No one cares what anyone else thinks. The only thing that matters is behavior. If your behavior is harmful to others, then we certainly are free to try and change that behavior.


> Constructs in your head are not real.

If gender is not real, then why do you care what gender people are assigned.

> Yet, when they dig up your body 1,000 years from now as some sort of archeological dig, they will study your skeleton and determine your biological sex with certainty.

I mean, its thousands of years in the future, so maybe, but if we do it today, that’s not how it works; there’s a scale for skeletons of “Female, Probable Female, Intermediate, Probable Male, Male” and even the extremes are subject to caveats. But who cares? Why would what archeologists will think about your sex from your bones in some distant future constrain your gender expression in life?


No one said gender is not real, you are asserting an argument I did not make.

The notion you can be whatever you want - that is not real, that exists solely in your head.

As an adult, you are free to do whatever you want - so long as it does not impact me and my life. Which is the problem isn't it... people forcefully impacting my life to please themselves.

Forcing me to guess whatever pronouns you happen to what to use today is not a game I am going to play. If I demanded you refer to me as "King Alupis" in every one of your responses, you would probably not play that game either, despite the obvious happiness it would bring me.


> We understand it now, 2 + 2 = 5

"if someone says 2+2=5, the correct response is, ‘What are your definitions and axioms?’ not a rant about the decline of Western civilization".

From Wikipedia because math is hard, let's go right wing.

Use a wiki or something.

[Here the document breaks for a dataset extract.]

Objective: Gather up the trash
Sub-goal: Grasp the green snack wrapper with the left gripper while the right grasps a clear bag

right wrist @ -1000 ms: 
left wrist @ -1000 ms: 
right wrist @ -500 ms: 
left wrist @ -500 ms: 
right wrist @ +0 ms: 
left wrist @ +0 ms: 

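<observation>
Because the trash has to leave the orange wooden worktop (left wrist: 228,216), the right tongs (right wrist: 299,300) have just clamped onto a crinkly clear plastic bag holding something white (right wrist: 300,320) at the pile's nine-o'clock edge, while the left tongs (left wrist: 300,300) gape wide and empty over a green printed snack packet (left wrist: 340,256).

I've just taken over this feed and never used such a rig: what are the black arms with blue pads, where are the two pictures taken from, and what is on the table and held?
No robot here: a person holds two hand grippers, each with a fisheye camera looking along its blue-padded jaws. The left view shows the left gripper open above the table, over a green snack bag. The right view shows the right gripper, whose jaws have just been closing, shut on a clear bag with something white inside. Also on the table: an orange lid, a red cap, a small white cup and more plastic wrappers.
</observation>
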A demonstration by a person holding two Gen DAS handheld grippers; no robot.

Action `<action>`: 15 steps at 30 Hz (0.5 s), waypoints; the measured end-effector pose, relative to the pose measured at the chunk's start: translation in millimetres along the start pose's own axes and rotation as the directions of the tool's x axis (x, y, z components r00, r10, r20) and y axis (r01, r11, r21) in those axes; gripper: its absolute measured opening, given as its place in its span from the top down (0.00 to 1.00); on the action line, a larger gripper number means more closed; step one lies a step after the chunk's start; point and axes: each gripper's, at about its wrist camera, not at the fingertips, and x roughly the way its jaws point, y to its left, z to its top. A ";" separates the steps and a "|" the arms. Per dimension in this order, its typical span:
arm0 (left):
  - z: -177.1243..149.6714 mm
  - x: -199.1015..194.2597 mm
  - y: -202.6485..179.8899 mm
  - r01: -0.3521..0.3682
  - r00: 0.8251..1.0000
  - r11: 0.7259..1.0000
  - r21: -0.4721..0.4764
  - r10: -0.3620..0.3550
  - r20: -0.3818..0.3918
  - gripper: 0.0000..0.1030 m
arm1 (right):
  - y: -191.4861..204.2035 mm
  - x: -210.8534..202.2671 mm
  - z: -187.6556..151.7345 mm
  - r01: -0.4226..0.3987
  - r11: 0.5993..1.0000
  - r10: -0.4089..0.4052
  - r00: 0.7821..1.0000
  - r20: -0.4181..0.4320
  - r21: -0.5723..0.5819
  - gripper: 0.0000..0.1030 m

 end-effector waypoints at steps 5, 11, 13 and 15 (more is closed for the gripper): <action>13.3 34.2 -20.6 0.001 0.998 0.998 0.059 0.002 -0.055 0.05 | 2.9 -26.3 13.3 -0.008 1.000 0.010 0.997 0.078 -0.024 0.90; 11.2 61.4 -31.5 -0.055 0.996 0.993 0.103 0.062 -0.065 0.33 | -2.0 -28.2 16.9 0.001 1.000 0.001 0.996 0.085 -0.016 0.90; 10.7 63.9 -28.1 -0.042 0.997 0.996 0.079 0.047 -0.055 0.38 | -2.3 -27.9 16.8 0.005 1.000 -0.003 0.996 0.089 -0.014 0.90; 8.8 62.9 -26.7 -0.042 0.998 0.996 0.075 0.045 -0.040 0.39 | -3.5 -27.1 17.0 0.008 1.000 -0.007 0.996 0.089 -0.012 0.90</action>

Because when even I know that 2 + 2 = 5 can be true in some cases then you might want to reconsider your arguments.

BTW.

A + B != B + A also can be true.

> Constructs in your head are not real. When you die, they are gone forever.

Almost all of you is a construct, there are few things directly wired into the brain(but they aren't irrelevant) but most of it is learned. And when you die everything you had in your brain is gone forever. And then by your definition things that make us us are fiction. And they are as fictional as gender(btw. gender is not sex, and sex is more complex).